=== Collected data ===
==================================================

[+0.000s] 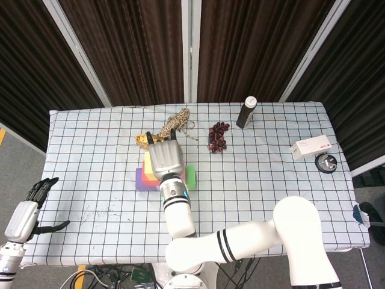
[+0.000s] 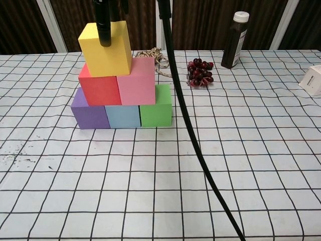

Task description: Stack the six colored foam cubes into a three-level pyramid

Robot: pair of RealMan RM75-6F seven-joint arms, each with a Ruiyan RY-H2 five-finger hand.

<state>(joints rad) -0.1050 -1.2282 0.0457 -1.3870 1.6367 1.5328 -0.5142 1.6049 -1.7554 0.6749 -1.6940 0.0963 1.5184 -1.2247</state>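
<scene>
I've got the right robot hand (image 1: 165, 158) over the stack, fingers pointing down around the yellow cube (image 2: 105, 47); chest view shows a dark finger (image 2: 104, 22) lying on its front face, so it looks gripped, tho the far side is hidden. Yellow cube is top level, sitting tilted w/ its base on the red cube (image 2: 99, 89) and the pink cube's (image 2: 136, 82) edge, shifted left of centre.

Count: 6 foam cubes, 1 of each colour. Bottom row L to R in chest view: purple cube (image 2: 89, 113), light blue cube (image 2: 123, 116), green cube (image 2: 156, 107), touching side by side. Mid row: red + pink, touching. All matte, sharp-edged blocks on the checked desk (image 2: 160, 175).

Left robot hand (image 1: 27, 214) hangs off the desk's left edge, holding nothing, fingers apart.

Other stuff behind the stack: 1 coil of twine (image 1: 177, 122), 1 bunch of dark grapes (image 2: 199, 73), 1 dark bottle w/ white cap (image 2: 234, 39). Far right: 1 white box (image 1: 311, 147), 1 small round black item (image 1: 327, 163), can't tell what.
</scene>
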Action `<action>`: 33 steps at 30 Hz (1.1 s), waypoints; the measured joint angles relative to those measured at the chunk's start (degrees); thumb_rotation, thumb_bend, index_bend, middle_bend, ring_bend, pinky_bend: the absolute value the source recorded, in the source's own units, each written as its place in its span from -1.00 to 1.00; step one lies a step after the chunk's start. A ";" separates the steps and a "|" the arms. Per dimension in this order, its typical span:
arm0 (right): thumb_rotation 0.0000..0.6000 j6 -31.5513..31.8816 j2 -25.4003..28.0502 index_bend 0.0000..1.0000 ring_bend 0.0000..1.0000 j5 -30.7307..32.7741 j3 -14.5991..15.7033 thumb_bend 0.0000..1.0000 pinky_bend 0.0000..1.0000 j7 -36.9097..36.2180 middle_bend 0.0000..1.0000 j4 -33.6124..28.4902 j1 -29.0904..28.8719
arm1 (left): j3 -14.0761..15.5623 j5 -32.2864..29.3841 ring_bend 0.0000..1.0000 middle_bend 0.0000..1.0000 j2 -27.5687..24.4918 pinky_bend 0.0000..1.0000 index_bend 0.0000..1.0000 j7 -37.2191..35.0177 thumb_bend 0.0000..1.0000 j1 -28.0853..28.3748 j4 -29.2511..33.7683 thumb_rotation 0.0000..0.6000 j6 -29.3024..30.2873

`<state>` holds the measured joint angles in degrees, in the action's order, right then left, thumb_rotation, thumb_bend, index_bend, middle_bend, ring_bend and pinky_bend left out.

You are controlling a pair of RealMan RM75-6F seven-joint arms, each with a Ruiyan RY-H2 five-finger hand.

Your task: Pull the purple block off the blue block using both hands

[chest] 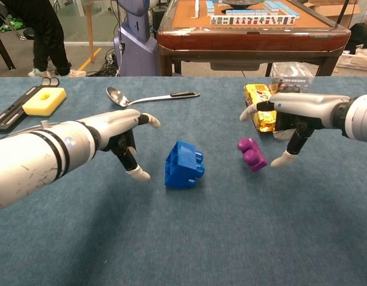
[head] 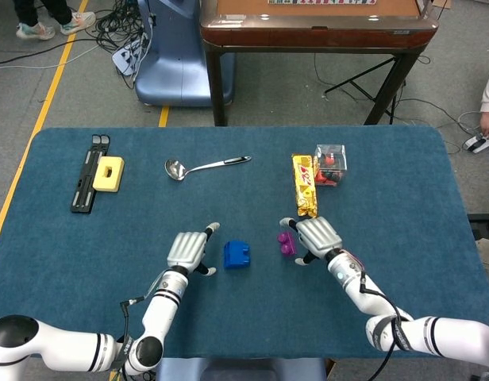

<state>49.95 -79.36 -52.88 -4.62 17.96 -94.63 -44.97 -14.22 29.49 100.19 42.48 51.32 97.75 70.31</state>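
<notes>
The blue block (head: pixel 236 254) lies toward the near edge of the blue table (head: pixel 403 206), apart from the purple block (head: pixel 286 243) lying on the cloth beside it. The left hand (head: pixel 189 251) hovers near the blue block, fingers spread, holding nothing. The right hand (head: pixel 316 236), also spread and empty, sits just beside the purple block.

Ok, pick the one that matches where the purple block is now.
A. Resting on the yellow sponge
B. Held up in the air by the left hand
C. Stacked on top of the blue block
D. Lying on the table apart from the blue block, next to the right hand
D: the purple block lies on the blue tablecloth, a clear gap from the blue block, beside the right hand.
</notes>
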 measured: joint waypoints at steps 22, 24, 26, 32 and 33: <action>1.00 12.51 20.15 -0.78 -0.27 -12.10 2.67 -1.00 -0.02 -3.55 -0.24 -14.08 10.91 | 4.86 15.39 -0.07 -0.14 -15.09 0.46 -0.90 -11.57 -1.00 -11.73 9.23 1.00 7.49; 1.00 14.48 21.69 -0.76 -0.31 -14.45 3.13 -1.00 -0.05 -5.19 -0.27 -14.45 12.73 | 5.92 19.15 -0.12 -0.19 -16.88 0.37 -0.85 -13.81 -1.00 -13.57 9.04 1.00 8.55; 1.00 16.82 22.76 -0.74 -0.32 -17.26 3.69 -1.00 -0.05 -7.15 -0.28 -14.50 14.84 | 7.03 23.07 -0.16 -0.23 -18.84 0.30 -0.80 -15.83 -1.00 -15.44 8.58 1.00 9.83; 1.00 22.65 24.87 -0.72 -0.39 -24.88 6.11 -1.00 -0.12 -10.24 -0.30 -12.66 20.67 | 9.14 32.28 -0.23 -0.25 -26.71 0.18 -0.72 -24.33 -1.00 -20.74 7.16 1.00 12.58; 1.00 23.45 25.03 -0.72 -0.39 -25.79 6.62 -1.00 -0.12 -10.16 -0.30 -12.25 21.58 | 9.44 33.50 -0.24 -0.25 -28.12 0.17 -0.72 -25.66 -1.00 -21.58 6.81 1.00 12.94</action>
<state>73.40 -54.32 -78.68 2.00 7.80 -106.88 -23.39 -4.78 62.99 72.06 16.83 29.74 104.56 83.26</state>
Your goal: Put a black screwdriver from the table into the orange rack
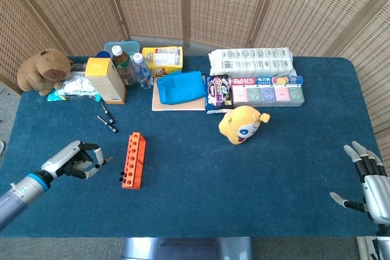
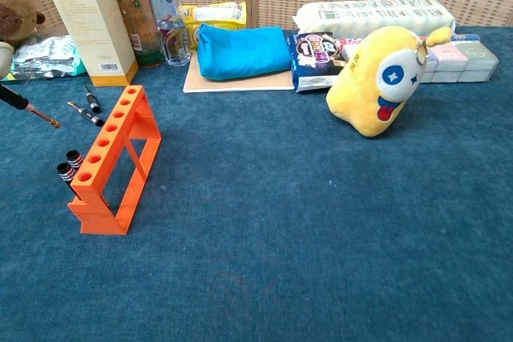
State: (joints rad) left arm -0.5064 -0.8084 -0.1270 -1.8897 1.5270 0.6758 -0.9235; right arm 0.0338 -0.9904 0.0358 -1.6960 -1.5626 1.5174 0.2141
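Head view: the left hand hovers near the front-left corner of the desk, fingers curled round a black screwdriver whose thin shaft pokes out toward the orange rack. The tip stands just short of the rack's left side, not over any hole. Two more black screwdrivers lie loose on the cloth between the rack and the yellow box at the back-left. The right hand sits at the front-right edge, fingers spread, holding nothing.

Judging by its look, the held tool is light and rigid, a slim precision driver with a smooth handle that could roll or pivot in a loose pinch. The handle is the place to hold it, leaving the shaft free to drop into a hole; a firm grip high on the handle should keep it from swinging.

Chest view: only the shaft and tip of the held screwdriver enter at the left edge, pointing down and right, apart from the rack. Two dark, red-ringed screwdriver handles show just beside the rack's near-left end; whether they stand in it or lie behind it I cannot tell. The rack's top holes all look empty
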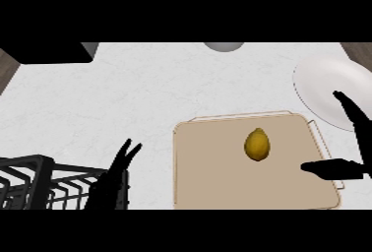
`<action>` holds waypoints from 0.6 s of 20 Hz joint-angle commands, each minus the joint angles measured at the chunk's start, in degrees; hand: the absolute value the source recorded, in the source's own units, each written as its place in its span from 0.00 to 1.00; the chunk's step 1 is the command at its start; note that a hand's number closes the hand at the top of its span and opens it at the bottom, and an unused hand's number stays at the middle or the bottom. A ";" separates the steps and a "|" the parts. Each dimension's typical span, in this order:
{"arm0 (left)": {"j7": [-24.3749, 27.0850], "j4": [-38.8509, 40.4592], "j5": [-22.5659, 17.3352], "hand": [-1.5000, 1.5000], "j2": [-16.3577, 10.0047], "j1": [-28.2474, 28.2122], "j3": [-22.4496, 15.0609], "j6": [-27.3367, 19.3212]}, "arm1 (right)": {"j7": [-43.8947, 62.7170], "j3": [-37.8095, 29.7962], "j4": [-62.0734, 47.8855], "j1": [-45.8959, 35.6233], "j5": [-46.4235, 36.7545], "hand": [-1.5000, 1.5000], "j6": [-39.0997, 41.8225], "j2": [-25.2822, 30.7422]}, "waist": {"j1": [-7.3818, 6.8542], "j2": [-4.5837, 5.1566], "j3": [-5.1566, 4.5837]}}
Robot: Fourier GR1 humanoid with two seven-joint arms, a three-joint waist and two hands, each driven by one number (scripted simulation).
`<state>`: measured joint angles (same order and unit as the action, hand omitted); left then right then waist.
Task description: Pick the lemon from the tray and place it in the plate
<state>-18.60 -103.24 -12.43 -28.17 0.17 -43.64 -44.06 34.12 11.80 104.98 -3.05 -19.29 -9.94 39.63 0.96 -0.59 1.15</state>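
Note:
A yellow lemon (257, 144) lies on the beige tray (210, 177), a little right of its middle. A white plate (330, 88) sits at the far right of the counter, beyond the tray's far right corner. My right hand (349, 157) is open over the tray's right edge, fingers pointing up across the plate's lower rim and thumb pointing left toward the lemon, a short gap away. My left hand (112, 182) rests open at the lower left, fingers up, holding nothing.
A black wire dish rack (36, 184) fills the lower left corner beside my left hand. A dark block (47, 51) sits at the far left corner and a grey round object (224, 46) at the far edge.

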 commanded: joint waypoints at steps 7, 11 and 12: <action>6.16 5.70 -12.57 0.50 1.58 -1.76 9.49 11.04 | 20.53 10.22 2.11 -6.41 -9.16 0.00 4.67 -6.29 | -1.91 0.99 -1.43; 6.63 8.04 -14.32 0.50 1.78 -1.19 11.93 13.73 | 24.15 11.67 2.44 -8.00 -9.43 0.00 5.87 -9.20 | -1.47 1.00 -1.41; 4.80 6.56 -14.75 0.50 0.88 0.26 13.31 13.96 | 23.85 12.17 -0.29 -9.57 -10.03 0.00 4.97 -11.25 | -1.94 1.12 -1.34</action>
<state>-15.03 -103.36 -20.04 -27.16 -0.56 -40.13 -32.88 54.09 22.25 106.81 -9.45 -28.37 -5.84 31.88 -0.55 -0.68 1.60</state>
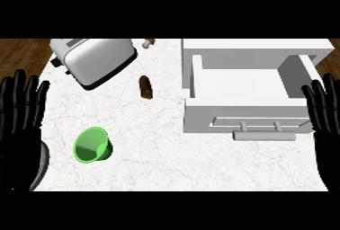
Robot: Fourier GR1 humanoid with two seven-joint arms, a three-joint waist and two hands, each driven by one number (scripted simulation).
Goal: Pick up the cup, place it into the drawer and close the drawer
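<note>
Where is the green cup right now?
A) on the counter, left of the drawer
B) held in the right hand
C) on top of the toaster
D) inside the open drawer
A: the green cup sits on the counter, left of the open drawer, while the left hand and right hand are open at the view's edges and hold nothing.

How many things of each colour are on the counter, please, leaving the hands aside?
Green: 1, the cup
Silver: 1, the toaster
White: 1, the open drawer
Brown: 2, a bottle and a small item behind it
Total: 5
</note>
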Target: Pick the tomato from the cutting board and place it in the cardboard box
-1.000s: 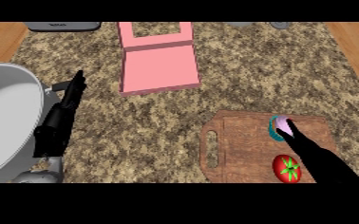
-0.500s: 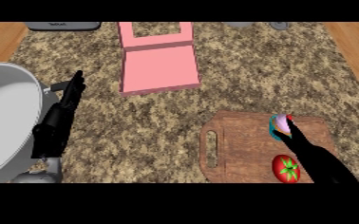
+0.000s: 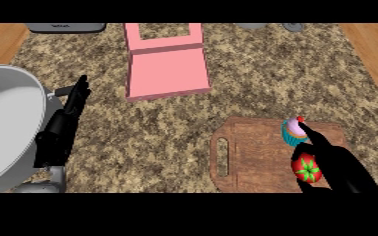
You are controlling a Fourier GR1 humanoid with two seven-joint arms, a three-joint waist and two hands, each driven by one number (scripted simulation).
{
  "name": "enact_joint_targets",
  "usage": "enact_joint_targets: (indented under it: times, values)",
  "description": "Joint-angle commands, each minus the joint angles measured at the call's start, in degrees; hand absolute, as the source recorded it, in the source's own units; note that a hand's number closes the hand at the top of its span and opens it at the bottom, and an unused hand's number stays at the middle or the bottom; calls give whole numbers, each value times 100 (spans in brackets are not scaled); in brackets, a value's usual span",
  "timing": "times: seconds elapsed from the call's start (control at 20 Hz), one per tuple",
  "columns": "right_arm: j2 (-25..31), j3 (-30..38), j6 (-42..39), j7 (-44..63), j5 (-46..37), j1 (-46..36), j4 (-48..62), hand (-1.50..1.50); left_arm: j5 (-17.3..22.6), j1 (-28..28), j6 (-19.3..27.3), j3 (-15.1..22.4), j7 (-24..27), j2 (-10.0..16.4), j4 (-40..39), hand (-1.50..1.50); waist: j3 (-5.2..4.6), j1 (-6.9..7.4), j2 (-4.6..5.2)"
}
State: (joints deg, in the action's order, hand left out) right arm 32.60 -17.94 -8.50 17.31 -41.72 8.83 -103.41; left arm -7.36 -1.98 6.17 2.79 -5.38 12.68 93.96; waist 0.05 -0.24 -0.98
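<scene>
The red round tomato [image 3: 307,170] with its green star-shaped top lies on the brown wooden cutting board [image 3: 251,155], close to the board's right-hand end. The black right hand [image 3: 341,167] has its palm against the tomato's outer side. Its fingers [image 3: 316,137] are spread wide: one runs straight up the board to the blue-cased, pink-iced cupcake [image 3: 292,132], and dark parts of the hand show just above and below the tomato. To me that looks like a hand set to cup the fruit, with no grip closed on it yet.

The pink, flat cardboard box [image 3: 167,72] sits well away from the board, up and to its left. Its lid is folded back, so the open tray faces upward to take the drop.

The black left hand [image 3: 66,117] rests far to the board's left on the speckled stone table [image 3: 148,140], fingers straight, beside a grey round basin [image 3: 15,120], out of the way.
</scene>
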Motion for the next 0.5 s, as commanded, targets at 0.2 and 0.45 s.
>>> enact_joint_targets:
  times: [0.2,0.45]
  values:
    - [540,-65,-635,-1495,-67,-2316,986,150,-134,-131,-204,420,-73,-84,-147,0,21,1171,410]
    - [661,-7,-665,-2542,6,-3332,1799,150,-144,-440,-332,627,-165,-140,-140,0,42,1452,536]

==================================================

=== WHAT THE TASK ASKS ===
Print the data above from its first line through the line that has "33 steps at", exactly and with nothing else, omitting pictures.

=== RESULT FOR THIS TASK ===
[+0.000s] 
[+0.000s] 

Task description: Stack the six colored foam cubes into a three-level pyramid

Robot: pair of RealMan RM75-6F seven-joint arms, each with a Ruiyan RY-H2 five-finger hand.

<state>(joints rad) -0.1050 -1.2282 0.0457 -1.3870 1.6367 1.5328 -0.5142 1.6049 -1.7554 0.6749 -1.6940 0.0963 1.5184 -1.2247</state>
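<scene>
I've got the right robot hand (image 1: 165, 158) over the stack, fingers pointing down around the yellow cube (image 2: 105, 47); chest view shows a dark finger (image 2: 104, 22) lying on its front face, so it looks gripped, tho the far side is hidden. Yellow cube is top level, sitting tilted w/ its base on the red cube (image 2: 99, 89) and the pink cube's (image 2: 136, 82) edge, shifted left of centre.

Count: 6 foam cubes, 1 of each colour. Bottom row L to R in chest view: purple cube (image 2: 89, 113), light blue cube (image 2: 123, 116), green cube (image 2: 156, 107), touching side by side. Mid row: red + pink, touching. All matte, sharp-edged blocks on the checked desk (image 2: 160, 175).

Left robot hand (image 1: 27, 214) hangs off the desk's left edge, holding nothing, fingers apart.

Other stuff behind the stack: 1 coil of twine (image 1: 177, 122), 1 bunch of dark grapes (image 2: 199, 73), 1 dark bottle w/ white cap (image 2: 234, 39). Far right: 1 white box (image 1: 311, 147), 1 small round black item (image 1: 327, 163), can't tell what.
</scene>
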Action `<action>`: 33 steps at 30 Hz (1.1 s), waypoints; the measured joint angles relative to those measured at the chunk's start (degrees); thumb_rotation, thumb_bend, index_bend, middle_bend, ring_bend, pinky_bend: the absolute value the source recorded, in the source's own units, each written as its place in its span from -1.00 to 1.00; step one lies a step after the chunk's start. A ";" separates the steps and a "|" the arms. Per dimension in this order, its typical span:

Nothing else belongs to this answer.